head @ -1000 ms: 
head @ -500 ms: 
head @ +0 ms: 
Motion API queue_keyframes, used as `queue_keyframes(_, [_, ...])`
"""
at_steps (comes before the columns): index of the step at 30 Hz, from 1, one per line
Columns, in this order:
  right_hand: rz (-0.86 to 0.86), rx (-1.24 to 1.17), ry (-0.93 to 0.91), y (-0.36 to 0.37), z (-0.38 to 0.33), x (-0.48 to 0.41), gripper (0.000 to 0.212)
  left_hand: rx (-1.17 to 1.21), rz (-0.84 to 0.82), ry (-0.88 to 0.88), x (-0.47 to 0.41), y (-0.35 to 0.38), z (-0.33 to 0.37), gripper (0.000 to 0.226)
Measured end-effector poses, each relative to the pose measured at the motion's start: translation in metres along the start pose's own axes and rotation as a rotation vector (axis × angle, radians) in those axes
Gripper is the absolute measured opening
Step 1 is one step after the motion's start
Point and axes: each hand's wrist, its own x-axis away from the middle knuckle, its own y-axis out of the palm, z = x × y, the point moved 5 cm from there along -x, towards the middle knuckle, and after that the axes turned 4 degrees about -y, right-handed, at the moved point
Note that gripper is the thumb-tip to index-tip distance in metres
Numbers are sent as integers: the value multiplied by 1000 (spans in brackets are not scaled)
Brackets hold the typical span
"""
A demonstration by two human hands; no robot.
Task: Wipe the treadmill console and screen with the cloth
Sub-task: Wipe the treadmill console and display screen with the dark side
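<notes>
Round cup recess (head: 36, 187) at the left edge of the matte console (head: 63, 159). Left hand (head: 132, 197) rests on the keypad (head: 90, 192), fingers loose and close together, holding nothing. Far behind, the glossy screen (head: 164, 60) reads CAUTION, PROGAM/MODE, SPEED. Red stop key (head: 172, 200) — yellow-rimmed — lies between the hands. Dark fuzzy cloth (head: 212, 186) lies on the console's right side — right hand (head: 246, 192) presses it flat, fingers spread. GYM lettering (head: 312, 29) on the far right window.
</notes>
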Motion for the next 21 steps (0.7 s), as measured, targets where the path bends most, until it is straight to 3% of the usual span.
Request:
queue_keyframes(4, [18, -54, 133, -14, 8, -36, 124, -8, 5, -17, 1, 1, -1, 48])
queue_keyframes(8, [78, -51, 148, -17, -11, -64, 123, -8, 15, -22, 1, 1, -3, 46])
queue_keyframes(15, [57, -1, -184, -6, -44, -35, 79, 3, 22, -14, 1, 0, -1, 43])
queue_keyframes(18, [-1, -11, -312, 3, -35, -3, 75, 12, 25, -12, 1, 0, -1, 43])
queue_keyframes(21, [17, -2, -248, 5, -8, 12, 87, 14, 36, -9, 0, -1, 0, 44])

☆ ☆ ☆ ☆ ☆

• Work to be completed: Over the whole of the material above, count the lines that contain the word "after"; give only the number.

• Problem solution: 2